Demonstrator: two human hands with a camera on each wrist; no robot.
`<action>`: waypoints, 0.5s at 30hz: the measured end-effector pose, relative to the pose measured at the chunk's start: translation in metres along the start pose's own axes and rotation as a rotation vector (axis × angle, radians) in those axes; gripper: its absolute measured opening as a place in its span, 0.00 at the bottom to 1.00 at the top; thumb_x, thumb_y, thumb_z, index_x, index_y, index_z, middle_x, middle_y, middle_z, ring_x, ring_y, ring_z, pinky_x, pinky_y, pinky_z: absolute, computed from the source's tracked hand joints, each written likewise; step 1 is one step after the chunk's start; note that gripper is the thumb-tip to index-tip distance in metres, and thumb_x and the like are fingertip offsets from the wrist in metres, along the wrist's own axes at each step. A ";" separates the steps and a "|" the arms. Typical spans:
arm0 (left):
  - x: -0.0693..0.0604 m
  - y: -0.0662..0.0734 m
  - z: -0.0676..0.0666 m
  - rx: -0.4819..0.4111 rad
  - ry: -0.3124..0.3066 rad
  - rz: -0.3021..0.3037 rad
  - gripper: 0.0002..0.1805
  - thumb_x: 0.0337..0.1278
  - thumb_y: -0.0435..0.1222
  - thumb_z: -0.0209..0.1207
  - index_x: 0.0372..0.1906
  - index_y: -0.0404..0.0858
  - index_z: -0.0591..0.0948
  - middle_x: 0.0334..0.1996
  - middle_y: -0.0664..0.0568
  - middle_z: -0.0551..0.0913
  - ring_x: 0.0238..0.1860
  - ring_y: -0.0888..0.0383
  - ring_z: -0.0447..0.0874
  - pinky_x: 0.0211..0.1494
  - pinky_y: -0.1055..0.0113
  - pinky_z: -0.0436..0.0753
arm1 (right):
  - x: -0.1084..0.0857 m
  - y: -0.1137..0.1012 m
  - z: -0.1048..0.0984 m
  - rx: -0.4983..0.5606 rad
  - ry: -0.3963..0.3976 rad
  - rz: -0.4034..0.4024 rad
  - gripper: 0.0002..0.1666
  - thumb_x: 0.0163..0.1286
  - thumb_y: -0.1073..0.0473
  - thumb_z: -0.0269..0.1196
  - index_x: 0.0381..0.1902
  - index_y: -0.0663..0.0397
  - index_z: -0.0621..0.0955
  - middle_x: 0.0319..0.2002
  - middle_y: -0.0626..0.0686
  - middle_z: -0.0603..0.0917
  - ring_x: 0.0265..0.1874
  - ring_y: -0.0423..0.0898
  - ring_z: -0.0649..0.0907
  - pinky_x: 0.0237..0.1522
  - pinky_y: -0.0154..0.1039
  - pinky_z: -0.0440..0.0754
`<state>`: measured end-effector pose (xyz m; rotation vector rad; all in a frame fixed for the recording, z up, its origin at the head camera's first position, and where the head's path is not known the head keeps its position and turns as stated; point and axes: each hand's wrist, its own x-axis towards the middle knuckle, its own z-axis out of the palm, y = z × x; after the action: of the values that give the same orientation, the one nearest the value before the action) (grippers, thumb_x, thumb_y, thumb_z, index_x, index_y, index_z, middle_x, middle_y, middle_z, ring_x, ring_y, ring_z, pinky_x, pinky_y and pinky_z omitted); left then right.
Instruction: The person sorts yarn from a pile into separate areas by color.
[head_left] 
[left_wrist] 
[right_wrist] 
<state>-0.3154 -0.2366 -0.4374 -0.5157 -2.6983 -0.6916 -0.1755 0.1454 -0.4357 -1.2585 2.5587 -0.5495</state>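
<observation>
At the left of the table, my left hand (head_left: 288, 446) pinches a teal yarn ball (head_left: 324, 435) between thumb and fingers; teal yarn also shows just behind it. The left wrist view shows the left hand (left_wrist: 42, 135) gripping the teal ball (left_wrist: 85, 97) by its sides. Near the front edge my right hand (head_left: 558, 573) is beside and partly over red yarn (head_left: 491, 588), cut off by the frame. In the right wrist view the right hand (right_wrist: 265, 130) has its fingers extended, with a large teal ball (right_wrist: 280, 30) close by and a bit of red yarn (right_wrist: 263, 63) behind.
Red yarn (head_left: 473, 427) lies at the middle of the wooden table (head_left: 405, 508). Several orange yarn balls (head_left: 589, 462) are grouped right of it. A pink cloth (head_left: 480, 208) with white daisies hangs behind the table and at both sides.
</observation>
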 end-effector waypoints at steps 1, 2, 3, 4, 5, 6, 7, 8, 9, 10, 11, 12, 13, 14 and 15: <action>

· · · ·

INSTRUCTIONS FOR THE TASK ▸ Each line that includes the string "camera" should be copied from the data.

RESPONSE AREA ▸
Demonstrator: two human hands with a camera on each wrist; no robot.
`<state>`: measured end-effector pose (xyz m; rotation vector rad; all in a frame fixed for the recording, z up, its origin at the head camera's first position, and where the head's path is not known the head keeps its position and turns as stated; point and axes: each hand's wrist, its own x-axis towards the middle knuckle, its own z-axis out of the palm, y = z × x; after the action: of the values that give the same orientation, the one nearest the value before the action) (grippers, thumb_x, thumb_y, thumb_z, index_x, index_y, index_z, middle_x, middle_y, middle_z, ring_x, ring_y, ring_z, pinky_x, pinky_y and pinky_z omitted); left then right.

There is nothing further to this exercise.